Stories That Sting
Rupalee Burke
THE ADIVASI WILL NOT DANCE by Hansda Sowendra Shekhar Speaking Tiger Publications, New Delhi, 2015, 189 pp., 399.00
April 2016, volume 40, No 04

Writings by Adivasis (ecriture) which have emerged in India during the last three decades mark an important milestone in the context of the cultural expression of Adivasis hitherto found only in the oral-performative tradition (orature). These writings are markers of identity assertion and cultural activism by educated Adivasis who want to write about themselves in their own words to combat their degraded or exoticized depiction by non-Adivasi writers. One needs to read Narayan’s interview (Kocharethi, OUP, 2011, 208–16) to realize why educated Adivasis are prompted to pick up their pen. What happens when a medical officer picks up his pen to write stories? Read through these hard-hitting, in-your-face stories and you know what the outcome is. Written by Hansda Sowendra Shekhar, a medical officer with the government of Jharkhand, this collection of ten short stories which as the blurb announces ‘is a mature, passionate, intensely political book of stories, made up of the very stuff of life’. These agonizing stories assault the reader ‘like a thin rubber band which snaps as one is tying a chignon, and stings the fingers’, as Shekhar describes Basanti’s plight in the story ‘Baso-jhi’ (p. 119).

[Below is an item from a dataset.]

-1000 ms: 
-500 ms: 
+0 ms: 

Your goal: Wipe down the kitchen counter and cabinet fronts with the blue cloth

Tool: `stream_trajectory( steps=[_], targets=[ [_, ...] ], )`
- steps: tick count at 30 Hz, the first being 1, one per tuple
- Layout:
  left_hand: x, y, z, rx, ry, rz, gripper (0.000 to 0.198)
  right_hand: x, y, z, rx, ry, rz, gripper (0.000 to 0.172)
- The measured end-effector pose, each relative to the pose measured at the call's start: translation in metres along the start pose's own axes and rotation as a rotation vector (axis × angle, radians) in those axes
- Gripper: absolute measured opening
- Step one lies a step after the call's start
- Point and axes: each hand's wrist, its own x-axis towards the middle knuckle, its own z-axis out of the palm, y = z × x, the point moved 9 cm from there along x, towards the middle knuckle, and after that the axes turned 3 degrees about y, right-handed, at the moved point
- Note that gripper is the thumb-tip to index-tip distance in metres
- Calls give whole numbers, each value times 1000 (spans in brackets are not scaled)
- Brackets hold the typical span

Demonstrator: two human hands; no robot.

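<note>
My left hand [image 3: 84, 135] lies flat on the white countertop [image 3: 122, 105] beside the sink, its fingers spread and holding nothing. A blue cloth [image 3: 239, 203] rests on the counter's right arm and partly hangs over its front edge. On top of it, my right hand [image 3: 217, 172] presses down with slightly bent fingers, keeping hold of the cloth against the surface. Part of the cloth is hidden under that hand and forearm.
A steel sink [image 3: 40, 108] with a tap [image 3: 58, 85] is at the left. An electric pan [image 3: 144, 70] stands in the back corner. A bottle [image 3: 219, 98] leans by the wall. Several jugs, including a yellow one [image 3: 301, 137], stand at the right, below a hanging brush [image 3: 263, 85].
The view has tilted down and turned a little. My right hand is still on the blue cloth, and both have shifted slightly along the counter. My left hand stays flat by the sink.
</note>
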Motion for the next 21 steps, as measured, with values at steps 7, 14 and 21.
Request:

Shekhar mentions in the ‘Acknowledgements’ that eight of these ten stories ‘were first published in different forms and in some instances with other titles, in various periodicals’ like La. Lit, Northeast Review, The Four Quarters Magazine, The Statesman, Indian Literature and The Dhauli Review. Cobbled together in the avatar of a collection the stories present a kaleidoscopic view of the traumatic life of the Santhals on their native soil and beyond, some of them in an exclusively rural or urban setting and some at the intersection of urban and rural existence. Most of the stories depict the interaction of the Santhals with the ‘Dikus’, the outsiders, on a day-to-day basis. And the experiences that the Santhals have, as a community or as individuals, as men and as women, are steeped in discrimination on the basis of socio-economic status, ethnicity and gender, social, economic, cultural exploitation in the general context and sexual exploitation in the particular context of women.

The first story ‘They Eat Meat’ and the last story ‘The Adivasi Will Not Dance’ form a pair with socio-political ramifications which are extremely relevant in the present context, especially when divisive forces are posing a grave threat to the diversity and plurality which define our country. Aunt Panmuni-jhi in the first story who while in her village outside Ghatshila near Bhubaneshwar ‘would avoid eating out, fearing infection and stomach upsets’ and ‘so paranoid was Panmuni-jhi about eating restaurant food that her tummy would begin to rumble a warning even before she had put a morsel into her mouth’. Well, it is only natural that after her husband Biramkumang was transferred to Vadodara in Gujarat, one of her immediate concern was food. Her apprehensions started to prove themselves from the time she contacted her cousin Jhapan-di who lived in Vadodara as her husband, working with the Central Industrial Security Force, was posted there. Panmuni-jhi learnt that ‘where to stay and what to eat’ would be a problem, that the food habits there were ‘very different’ and that she may ‘have to stop eating quite a few things’. Her world came crashing down when Jhapan-di announced, ‘people don’t eat meat here. No fish, no chicken, no mutton. Not even eggs’ and that ‘people here don’t like to mix with those who eat meat and eggs.’ (Emphasis added) Food based discrimination is as rampant as other forms of discrimination in our country is the message conveyed by the story.